§ Activity:
Only the lines from the beginning of the material below through the line with "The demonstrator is" should be retyped exactly, and pictures are to be skipped.

§ Recorded information:
════════════════

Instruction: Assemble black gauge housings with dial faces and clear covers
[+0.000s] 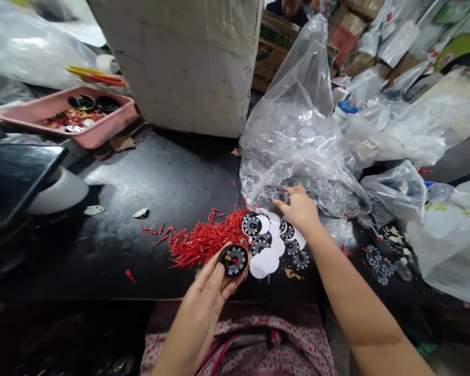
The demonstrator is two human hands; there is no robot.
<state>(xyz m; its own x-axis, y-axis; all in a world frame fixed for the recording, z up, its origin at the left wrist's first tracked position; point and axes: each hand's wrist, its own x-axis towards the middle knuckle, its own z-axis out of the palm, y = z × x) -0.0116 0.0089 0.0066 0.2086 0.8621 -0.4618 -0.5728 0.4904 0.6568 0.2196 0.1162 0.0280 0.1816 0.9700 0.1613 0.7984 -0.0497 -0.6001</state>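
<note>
My left hand is closed around a small round black dial, face up, with white markings and a red and yellow pointer. At the mouth of a clear plastic bag, my right hand has its thumb and forefinger on a clear round cover. Many similar clear covers lie in the bag. A heap of red pointer-like pieces is spread left of centre. Between the hands lie white paper discs and black printed dial discs, overlapping one another.
A pink tray of small coloured parts is at the back left, near a dark-screened device on a white stand. A large pale box stands behind the black table. More dial discs and plastic bags lie right.
</note>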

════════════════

§ Expected answer:
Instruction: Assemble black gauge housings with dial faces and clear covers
[+0.000s] 
The demonstrator is two human hands; there is no robot.

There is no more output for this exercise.